In any case, either while expounding on yet another posterior perspective or answering yet another question about private pursuits (When was the first child born? How many by the same woman? How many when he left to live as a monk in Israel?), the loyal guide inevitably just shook her head and smiled, “He’s simply a Lebenskünstler.”
A Lebenskünstler. Of course. Her description was predictable. In fact I had used the exact same word on our way to the villa. A German woman had commented, “But I always thought the Austrians were so conservative” and I had piped in, “Have you seen Klimt, Schiele, Kokoschka, Hundertwasser? Austrians make quite an exception for their Lebenskünstler – the exotic animals in the zoo of society.”
Oh those adorable untamable Lebenskünstler. Sixteen children but who’s counting (except those of us in the tour group). As long as they’re also producing art and having fun.
Lebenskünstler. What a word. With no proper English translation. Just the kind of word a secret word junkie like me can adore. Joining the ranks of Zeitgeist and Schadenfreude. Of course the concepts are universal but the English version of the word remains uninvented, as if refusal to give birth to its physical form could stymie its higher existence.
It is what it is.
One translator of Lebenskünstler recommended the French word bon vivant. I was hopeful until I translated it back into German again (a way to test if you have really nailed a translation). Unfortunately bon vivant is apparently a Lebemann which is more a playboy. And while a Lebenskünstler can indeed be a playboy (see Ernst Fuchs though I think he would deny being a playboy), that doesn’t quite fit.
So we move to other possible translations. Here are some: hedonist (someone who sees the goal of life as being the pursuit of pleasure). This is close but still not quite right. Bohemian also doesn’t cut it. Neither does eccentric; enjoyer of the good life; master in the art of living; artist of life; pleasure-seeker – none of which are to be outdone by my personal favorite — connoisseur of the art of living.
Next time we attend a writing conference, promise me you’ll make them write, “KC Blau, Connoisseur of the Art of Living” on my name tag. You can be the master in the art of living.
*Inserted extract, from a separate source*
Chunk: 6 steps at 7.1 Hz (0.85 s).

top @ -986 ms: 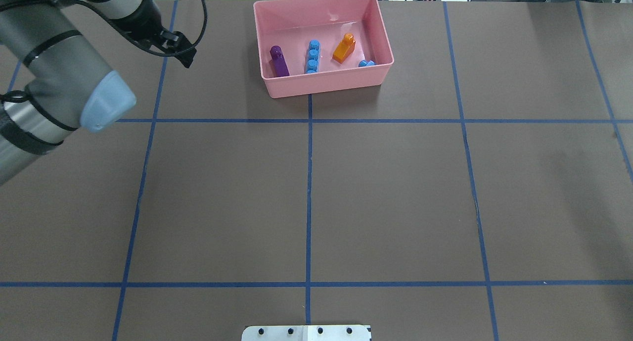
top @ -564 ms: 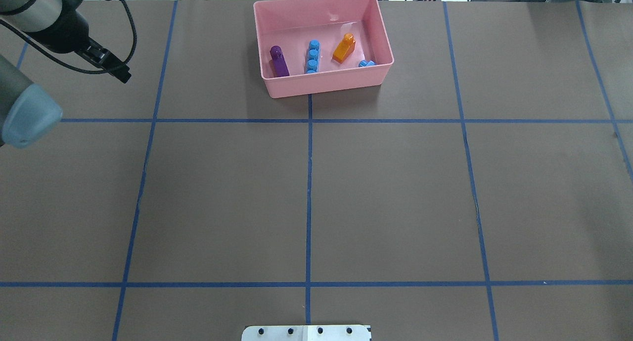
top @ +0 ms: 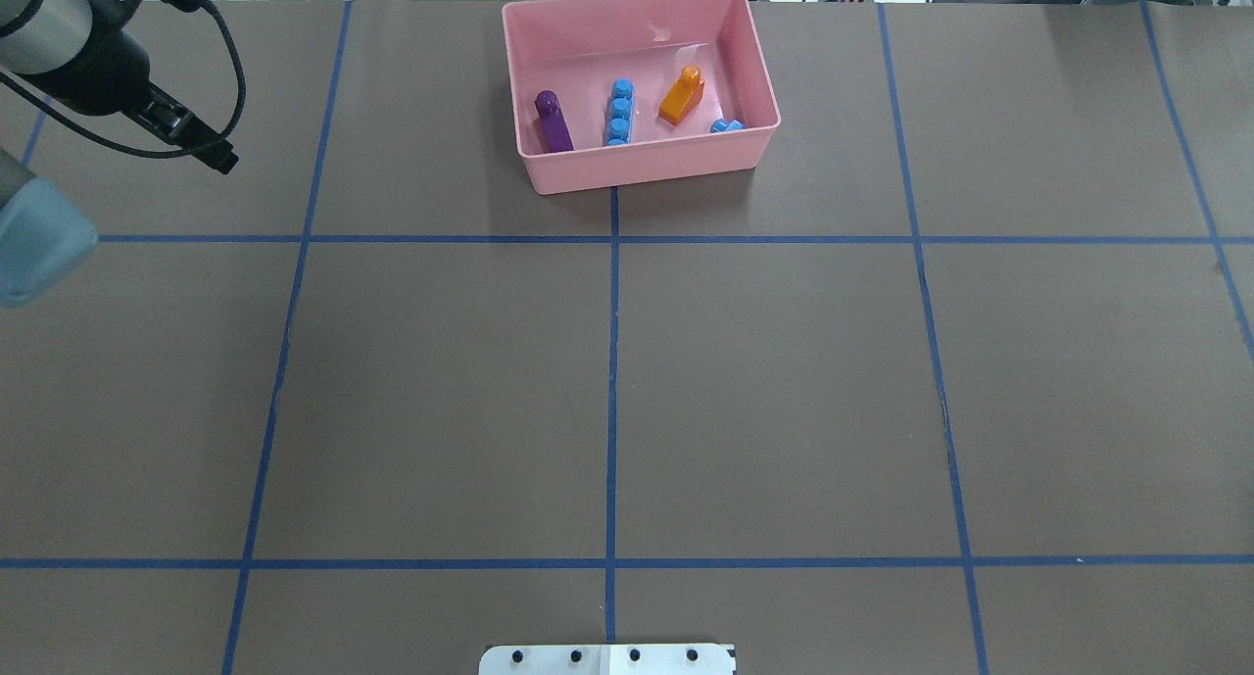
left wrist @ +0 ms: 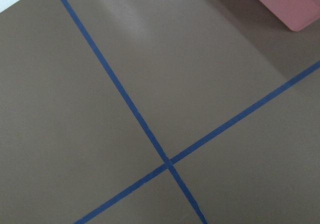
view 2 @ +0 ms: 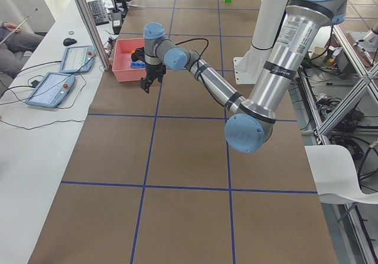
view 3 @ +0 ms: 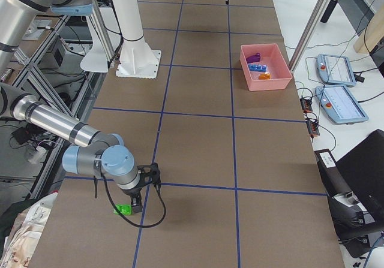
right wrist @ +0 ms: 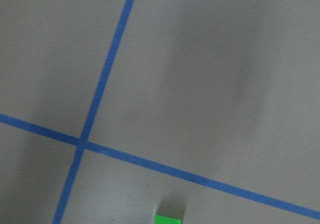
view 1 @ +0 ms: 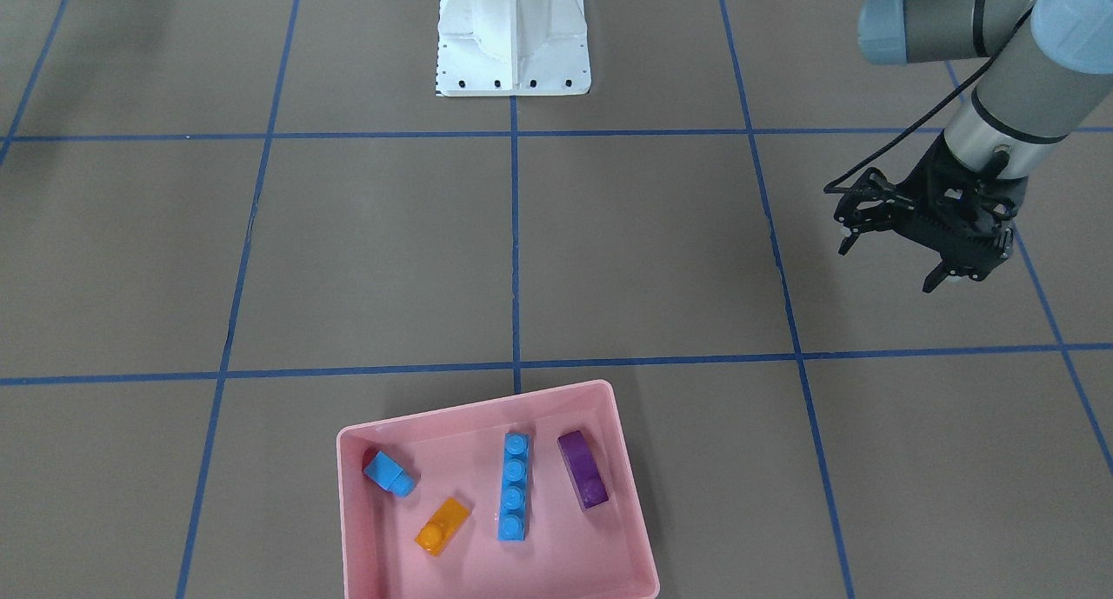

God forbid we’d dare to write Lebenskünstlerin because there are no female Lebenskünstlers. In German the female version would be a Lebenskünstlerin and that just doesn’t seem to exist. Nope. It seems that Lebenskünstlerei is preserved for men alone.
So maybe one translation was closer than I originally thought. It described Lebenskünstler as – “special individuals.” Almost makes it sound like the Society of Lebenskünstler lobbied for politically correct treatment. Special individuals.
So who are these “special individuals” exactly?
Perhaps a direct translation would shed some light on the matter. Lebenskünstler is a compound word of the word Leben (life) and Künstler (artist). Life artist. But that doesn’t really tell you what it is either.
Remember the 2002 Leonardo Di Caprio film, Catch Me if You Can? It was based on the life of Frank William Abagnale, Jr.. That character is the perfect example of a Lebenskünstler. A Lebenskünstler is a man who treats life like a game with rules meant to be bent (or ignored or cheated) in order to successfully squeeze what he wants out of it. So while Lebenskünstler are usually artists who don’t follow the social norms but manage to get by and along with others just fine, nevertheless, they can also be others (like the Frank Abagnale guy). And a big part of what makes a Lebenskünstler a Lebenskünstler is the fact that the rest of society kind of just finds the behavior charming rather than condemnable.
Silly you. Living under the bridge? Whiling away your days drawing in Parisian cafes? Fathered another child? Well you are a Lebenskünstler.
What about you? A Lebenskünstler? Or just a connoisseur of life?